During the 2023 Pan American Games in Santiago, Riera won the bronze medal in women's doubles, partnering with María Lourdes Carlé.

Riera also won the singles bronze medal, defeating Rebecca Marino from Canada in the bronze-medal match by 3–6, 6–4, 6–1.

Partnering again with María Carlé, she won the doubles title at the Montevideo Open, defeating Freya Christie and Yuliana Lizarazo in the final.

===2024: First WTA 500 win, top 100 & major debuts===
In January, Riera qualified for the 2024 Brisbane International, after defeating both Priscilla Hon and Mai Hontama in three sets, respectively. In the first round, she defeated Viktoriya Tomova in straight sets, notching both her first WTA 500 main-draw win as well as her first WTA Tour-level victory on hardcourts.
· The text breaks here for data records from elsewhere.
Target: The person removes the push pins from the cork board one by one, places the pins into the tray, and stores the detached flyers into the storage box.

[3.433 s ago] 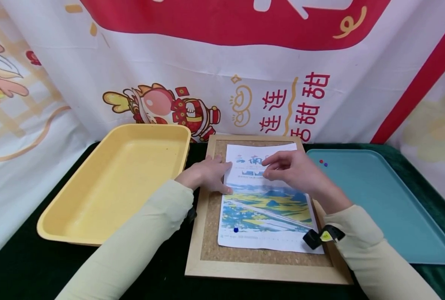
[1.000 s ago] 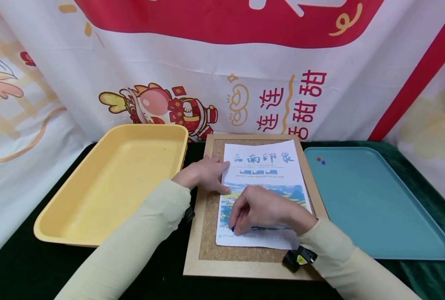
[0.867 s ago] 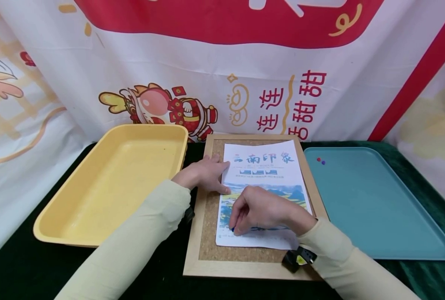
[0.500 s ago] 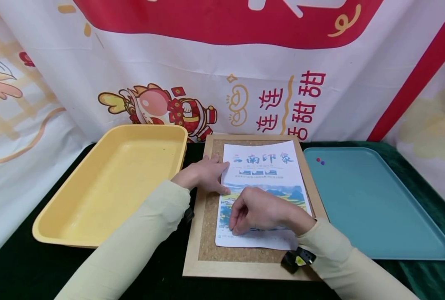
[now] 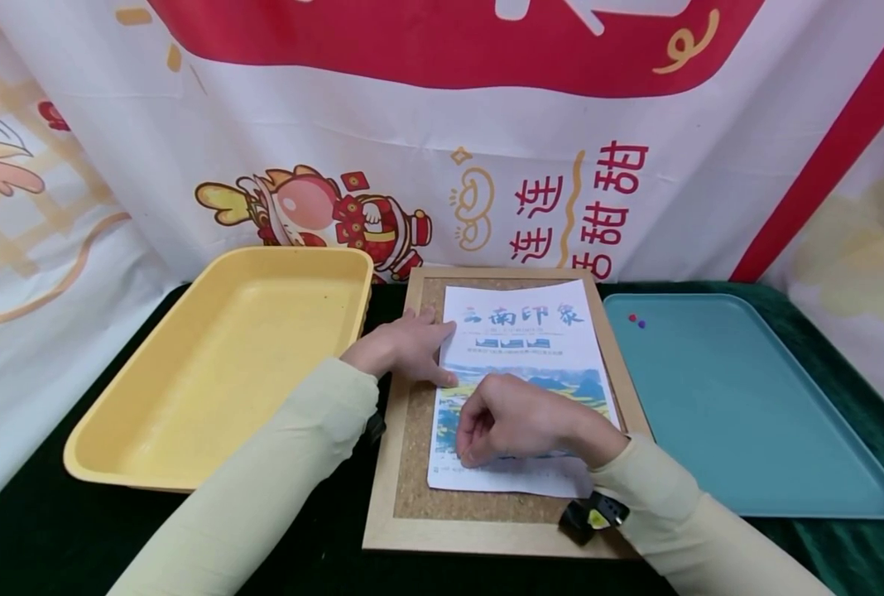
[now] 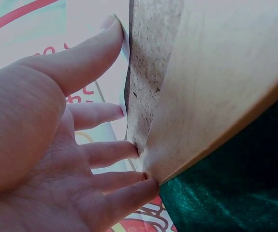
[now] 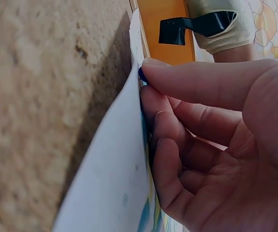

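Note:
A white printed sheet (image 5: pixel 531 482) with blue lettering and a landscape picture lies on a wood-framed cork board (image 5: pixel 416 497). My right hand (image 5: pixel 520 418) is over the sheet's lower left part. In the right wrist view its thumb and forefinger pinch a small blue push pin (image 7: pixel 142 75) against the paper, whose edge lifts off the cork. My left hand (image 5: pixel 412 346) rests at the sheet's left edge with fingers spread. Its thumb and one finger touch the paper, while other fingers lie on the frame, as the left wrist view shows.
A yellow tray (image 5: pixel 226 372) stands left of the board on the dark green cloth (image 5: pixel 323 530). On the right lies a blue tray (image 5: pixel 747 414) bearing a red pin (image 5: pixel 632 318) and a blue pin (image 5: pixel 641 324). A printed white curtain (image 5: pixel 382 124) hangs behind.
From above the sheet's upper part, my right hand came down to the blue push pin at lower left and took hold of it. Over the last second both hands have barely moved.

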The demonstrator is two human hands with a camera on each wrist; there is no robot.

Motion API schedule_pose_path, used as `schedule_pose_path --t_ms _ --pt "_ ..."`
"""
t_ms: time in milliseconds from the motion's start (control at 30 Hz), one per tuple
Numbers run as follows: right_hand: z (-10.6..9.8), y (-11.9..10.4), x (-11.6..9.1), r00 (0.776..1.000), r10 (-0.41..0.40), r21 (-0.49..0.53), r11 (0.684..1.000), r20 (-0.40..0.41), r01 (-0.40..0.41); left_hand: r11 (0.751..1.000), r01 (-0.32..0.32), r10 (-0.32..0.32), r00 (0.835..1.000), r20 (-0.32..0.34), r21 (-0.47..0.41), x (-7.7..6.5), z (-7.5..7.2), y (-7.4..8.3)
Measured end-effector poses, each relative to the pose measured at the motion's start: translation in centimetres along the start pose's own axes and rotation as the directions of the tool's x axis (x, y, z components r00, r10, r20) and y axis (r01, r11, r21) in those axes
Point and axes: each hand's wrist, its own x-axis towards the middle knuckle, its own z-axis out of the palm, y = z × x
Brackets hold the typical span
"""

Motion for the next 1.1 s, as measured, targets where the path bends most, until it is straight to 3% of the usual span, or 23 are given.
schedule_pose_path --t_ms 467,1100 --pt "-0.6 0.3 -0.4 1.000 0.017 0.053 0.998 0.017 -0.018 1.000 0.001 -0.002 1.000 0.012 0.002 0.2 0.0 0.2" --pt "-4.1 1.4 -1.4 0.976 0.061 0.034 0.998 -0.210 -0.055 1.000 0.006 -0.006 1.000 0.015 0.000 -0.1 -0.2 0.1"
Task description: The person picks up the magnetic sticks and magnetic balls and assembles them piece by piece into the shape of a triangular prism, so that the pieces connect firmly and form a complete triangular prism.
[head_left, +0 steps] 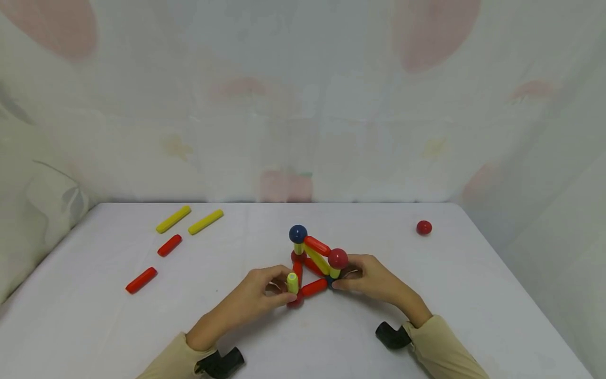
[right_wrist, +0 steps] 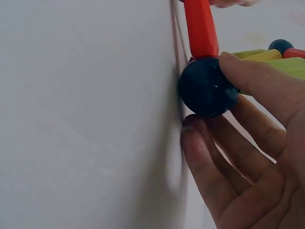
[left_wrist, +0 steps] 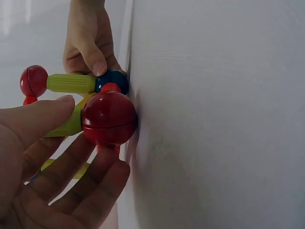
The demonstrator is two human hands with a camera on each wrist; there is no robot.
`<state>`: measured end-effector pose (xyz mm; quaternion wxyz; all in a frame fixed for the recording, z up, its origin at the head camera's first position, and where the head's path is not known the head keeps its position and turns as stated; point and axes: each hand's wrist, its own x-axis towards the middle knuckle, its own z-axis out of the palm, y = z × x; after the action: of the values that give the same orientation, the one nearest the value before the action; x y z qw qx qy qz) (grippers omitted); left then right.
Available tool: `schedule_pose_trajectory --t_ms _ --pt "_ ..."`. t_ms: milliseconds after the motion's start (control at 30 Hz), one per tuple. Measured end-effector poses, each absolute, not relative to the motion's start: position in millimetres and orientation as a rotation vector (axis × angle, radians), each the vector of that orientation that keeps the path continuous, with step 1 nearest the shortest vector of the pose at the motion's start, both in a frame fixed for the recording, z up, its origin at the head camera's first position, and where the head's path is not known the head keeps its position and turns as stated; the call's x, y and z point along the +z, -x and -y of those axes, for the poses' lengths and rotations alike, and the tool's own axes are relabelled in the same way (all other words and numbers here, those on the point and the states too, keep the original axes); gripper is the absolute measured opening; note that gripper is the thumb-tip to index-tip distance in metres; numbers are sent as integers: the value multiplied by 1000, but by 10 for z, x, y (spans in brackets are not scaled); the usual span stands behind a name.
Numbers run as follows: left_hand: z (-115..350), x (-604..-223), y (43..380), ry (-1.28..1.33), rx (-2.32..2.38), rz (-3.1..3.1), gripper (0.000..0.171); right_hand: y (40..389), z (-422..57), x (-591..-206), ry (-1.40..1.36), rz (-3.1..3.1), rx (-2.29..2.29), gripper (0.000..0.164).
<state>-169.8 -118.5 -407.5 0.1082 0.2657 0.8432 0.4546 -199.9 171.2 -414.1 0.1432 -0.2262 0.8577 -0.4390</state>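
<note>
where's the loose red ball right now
In the head view, the loose red ball lies at the right near the far edge of the table, beyond and to the right of the right hand.

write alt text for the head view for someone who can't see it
A person's left hand and right hand hold a rod-and-ball frame on a white table. Two loose yellow rods and two red rods lie to its left; a red ball sits far right.
</note>
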Motion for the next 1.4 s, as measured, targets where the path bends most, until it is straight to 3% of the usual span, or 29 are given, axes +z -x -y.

In the following round, Riera defeated seventh seed and world No. 21, Ekaterina Alexandrova, to book a spot in the round of 16. She lost to Linda Nosková, after pushing her to three sets.

Following her lifting the biggest singles trophy of her career at the W75 in Chiasso, she reached the top 100 in the rankings at No. 94, on 22 April 2024.

After that, Riera played at the Wiesbaden Open and won the singles title, defeating Jule Niemeier in the final, in three sets.

In May, she qualified into the 2024 French Open for her major main-draw debut, after facing Alexandra Eala in the last match of the qualifying rounds and winning in three sets.

At the main draw's first round, Riera was overcome by Romanian Irina-Camelia Begu.

In November, with the Argentine Billie Jean King Cup team, she went to São Paulo to face the Brazilian team. Partnering with Jazmín Ortenzi, she lost to Carolina Alves and Beatriz Haddad Maia in the decisive doubles match of the tie, in which Brazil secured a place in the 2025 Finals qualifiers.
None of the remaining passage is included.